**WHAT YOU HAVE TO DO**
Set down the data below without change, skipping the pictures it holds.

=== Begin Enclosure ===

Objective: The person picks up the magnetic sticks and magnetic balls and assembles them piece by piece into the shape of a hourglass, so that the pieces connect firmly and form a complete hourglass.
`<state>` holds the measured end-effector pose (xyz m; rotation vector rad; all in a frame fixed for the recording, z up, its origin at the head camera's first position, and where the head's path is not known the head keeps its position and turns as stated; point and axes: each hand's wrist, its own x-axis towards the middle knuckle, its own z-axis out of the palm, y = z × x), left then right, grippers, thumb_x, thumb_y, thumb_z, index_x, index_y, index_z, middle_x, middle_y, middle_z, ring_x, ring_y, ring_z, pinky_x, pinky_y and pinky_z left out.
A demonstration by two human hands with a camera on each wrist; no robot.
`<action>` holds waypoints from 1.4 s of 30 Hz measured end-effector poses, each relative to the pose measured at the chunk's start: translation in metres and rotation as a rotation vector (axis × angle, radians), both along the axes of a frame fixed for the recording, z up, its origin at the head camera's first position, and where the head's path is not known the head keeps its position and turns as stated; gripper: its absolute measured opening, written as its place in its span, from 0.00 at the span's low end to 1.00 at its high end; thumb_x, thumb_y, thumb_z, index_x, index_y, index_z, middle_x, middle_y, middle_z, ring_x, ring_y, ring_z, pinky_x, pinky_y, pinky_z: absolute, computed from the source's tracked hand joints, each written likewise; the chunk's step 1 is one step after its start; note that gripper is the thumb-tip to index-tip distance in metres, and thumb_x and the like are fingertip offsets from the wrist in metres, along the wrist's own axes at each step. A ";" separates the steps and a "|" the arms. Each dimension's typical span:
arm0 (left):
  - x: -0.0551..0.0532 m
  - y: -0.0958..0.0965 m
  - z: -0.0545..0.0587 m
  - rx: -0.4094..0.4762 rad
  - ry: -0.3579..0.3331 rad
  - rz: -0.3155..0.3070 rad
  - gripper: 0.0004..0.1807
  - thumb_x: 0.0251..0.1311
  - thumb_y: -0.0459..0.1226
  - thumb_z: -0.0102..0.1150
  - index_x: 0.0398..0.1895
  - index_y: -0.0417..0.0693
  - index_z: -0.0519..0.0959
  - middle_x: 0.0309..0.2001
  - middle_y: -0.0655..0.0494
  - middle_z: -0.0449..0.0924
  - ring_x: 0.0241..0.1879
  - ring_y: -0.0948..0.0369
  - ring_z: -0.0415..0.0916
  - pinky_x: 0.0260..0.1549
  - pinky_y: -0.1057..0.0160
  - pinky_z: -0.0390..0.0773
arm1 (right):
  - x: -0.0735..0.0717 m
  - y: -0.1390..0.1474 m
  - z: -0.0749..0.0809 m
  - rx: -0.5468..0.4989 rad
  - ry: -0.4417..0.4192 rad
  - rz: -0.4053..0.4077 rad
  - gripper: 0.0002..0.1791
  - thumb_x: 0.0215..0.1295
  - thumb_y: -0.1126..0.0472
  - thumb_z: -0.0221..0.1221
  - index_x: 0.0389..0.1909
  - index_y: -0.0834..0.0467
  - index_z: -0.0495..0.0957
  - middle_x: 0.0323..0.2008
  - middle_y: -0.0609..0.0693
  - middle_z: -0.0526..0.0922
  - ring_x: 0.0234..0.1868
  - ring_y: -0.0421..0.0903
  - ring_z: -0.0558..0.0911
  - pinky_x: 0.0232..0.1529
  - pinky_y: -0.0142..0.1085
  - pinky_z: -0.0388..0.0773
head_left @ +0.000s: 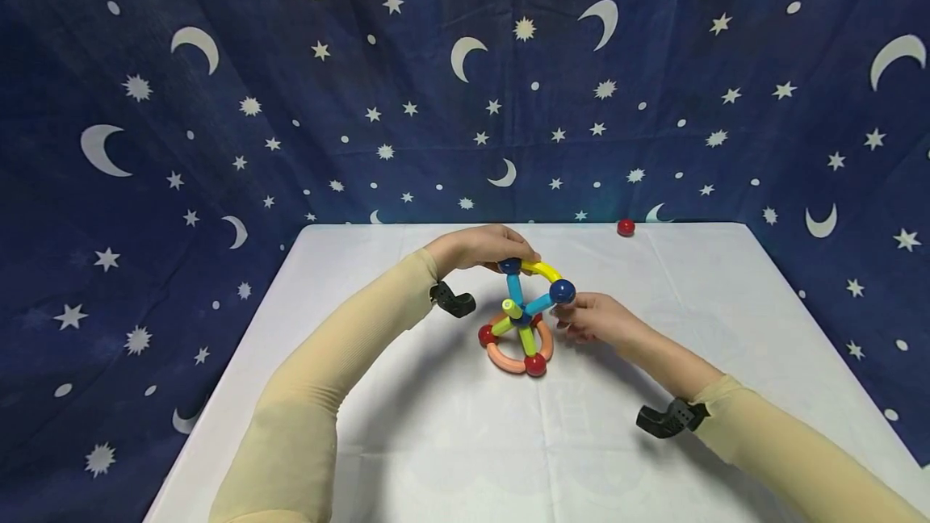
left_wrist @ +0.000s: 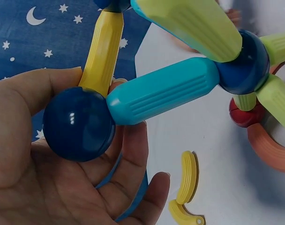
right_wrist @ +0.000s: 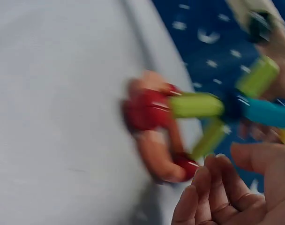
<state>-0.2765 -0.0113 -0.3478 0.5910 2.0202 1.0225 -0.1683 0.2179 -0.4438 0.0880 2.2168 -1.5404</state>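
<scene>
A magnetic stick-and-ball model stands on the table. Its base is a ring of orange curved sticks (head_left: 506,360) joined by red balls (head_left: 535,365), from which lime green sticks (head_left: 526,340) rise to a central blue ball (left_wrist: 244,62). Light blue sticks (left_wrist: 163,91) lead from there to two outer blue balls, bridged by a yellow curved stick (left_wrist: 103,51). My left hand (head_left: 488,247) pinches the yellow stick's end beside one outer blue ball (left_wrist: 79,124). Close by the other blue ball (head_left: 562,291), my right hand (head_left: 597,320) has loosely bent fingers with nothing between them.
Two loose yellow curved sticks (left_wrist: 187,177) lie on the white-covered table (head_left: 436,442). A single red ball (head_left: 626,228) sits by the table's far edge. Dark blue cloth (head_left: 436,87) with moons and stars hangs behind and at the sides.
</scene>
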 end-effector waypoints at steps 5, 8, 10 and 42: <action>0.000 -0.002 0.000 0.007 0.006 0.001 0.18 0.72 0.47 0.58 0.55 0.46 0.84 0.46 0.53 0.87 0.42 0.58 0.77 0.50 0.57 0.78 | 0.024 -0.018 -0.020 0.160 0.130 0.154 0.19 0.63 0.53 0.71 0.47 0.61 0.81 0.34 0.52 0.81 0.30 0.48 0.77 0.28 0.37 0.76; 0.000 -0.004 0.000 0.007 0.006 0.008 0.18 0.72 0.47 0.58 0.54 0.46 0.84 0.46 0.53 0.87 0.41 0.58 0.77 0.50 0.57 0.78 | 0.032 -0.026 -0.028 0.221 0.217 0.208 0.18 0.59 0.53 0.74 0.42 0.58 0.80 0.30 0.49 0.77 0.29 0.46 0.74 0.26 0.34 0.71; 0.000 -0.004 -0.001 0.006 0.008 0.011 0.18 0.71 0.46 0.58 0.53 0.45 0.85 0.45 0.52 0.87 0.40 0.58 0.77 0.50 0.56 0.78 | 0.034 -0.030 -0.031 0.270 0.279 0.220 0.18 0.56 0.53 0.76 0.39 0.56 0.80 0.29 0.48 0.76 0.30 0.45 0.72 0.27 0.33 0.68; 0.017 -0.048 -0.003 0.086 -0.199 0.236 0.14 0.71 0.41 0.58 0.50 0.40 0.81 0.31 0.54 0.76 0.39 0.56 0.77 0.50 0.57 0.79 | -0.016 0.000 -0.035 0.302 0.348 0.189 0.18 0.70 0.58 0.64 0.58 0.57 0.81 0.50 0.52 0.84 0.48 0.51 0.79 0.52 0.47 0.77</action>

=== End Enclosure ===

**EXERCISE RESULT**
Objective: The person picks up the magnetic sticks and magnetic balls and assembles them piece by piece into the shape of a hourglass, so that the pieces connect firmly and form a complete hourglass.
`<state>` holds the measured end-effector pose (xyz m; rotation vector rad; all in a frame fixed for the recording, z up, its origin at the head camera's first position, and where the head's path is not known the head keeps its position and turns as stated; point and axes: each hand's wrist, its own x-axis towards the middle knuckle, its own z-axis out of the palm, y = z × x), left then right, grippers, thumb_x, thumb_y, thumb_z, index_x, index_y, index_z, middle_x, middle_y, middle_z, ring_x, ring_y, ring_z, pinky_x, pinky_y and pinky_z left out.
A demonstration by two human hands with a camera on each wrist; no robot.
`<action>` holds waypoints from 1.4 s of 30 Hz measured end-effector poses, each relative to the pose measured at the chunk's start: translation in metres and rotation as a rotation vector (axis × angle, radians), both along the axes of a frame fixed for the recording, z up, its origin at the head camera's first position, and where the head's path is not known the head keeps its position and turns as stated; gripper: its absolute measured opening, written as its place in its span, from 0.00 at the span's low end to 1.00 at its high end; thumb_x, thumb_y, thumb_z, index_x, index_y, index_z, middle_x, middle_y, middle_z, ring_x, ring_y, ring_z, pinky_x, pinky_y, pinky_z: absolute, computed from the source's tracked hand joints, each written likewise; the chunk's step 1 is one step after its start; note that gripper is the thumb-tip to index-tip distance in metres, and thumb_x and the like are fingertip offsets from the wrist in metres, along the wrist's own axes at each step. A ";" separates the steps and a "|" the arms. Each dimension's typical span:
arm0 (left):
  - x: -0.0551..0.0532 m
  - y: -0.0958..0.0965 m
  - z: -0.0545..0.0587 m
  - rx: -0.4094..0.4762 rad
  - ry: -0.3579..0.3331 rad
  - rz: -0.3155..0.3070 rad
  - gripper: 0.0004..0.1807
  - thumb_x: 0.0251..0.1311
  - thumb_y: -0.0459..0.1226
  - thumb_z: -0.0102..0.1150
  - index_x: 0.0398..0.1895
  - index_y: -0.0417..0.0693
  - index_z: -0.0519..0.0959
  - middle_x: 0.0309..0.2001
  - middle_y: -0.0655..0.0494
  - middle_z: -0.0449..0.0924
  - ring_x: 0.0241..0.1879
  - ring_y: -0.0948..0.0369
  - ring_z: -0.0415..0.0916
  - pinky_x: 0.0260..0.1549
  - pinky_y: -0.1057..0.0160
  - pinky_z: -0.0390..0.0773
arm1 (right):
  - x: -0.0735..0.0717 m
  - y: -0.1390..0.1474 m
  - z: -0.0749..0.0809 m
  - rx: -0.5468..0.4989 rad
  - ry: -0.4417..0.4192 rad
  - rz: -0.4053..0.4077 rad
  - gripper: 0.0002..0.1791
  - thumb_x: 0.0215..0.1295
  - thumb_y: -0.1126..0.0472
  - thumb_z: -0.0221..0.1221
  - index_x: 0.0389..0.1909
  - index_y: -0.0834..0.0467
  - index_z: -0.0495..0.0957
  - middle_x: 0.0323..0.2008
  - middle_y: -0.0609..0.0693
  - middle_z: -0.0526..0.0922
  - ring_x: 0.0234..0.1868
  - ring_y: -0.0421..0.0903
  - ring_z: -0.0558..0.0911
  - pinky_x: 0.0232..0.1529
  - pinky_y: -0.0142..0.1085
  - pinky_z: -0.0388..0.0773
head_left @ +0.000s: 
left_wrist @ +0.000s: 
right_wrist @ +0.000s: 
<state>-0.2765 -0.0113 -0.3478 0.5910 2.0202 1.0225 -0.1683 0.2179 -0.4438 0.0880 2.2168 -1.5404</state>
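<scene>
A magnetic stick-and-ball model stands on the table. Its base is a ring of orange curved sticks (head_left: 506,360) joined by red balls (head_left: 535,365), from which lime green sticks (head_left: 526,340) rise to a central blue ball (left_wrist: 244,62). Light blue sticks (left_wrist: 163,91) lead from there to two outer blue balls, bridged by a yellow curved stick (left_wrist: 103,51). My left hand (head_left: 488,247) pinches the yellow stick's end beside one outer blue ball (left_wrist: 79,124). Close by the other blue ball (head_left: 562,291), my right hand (head_left: 597,320) has loosely bent fingers with nothing between them.
Two loose yellow curved sticks (left_wrist: 187,177) lie on the white-covered table (head_left: 436,442). A single red ball (head_left: 626,228) sits by the table's far edge. Dark blue cloth (head_left: 436,87) with moons and stars hangs behind and at the sides.
</scene>
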 end-effector waypoints at steps 5, 8, 10 and 42: <action>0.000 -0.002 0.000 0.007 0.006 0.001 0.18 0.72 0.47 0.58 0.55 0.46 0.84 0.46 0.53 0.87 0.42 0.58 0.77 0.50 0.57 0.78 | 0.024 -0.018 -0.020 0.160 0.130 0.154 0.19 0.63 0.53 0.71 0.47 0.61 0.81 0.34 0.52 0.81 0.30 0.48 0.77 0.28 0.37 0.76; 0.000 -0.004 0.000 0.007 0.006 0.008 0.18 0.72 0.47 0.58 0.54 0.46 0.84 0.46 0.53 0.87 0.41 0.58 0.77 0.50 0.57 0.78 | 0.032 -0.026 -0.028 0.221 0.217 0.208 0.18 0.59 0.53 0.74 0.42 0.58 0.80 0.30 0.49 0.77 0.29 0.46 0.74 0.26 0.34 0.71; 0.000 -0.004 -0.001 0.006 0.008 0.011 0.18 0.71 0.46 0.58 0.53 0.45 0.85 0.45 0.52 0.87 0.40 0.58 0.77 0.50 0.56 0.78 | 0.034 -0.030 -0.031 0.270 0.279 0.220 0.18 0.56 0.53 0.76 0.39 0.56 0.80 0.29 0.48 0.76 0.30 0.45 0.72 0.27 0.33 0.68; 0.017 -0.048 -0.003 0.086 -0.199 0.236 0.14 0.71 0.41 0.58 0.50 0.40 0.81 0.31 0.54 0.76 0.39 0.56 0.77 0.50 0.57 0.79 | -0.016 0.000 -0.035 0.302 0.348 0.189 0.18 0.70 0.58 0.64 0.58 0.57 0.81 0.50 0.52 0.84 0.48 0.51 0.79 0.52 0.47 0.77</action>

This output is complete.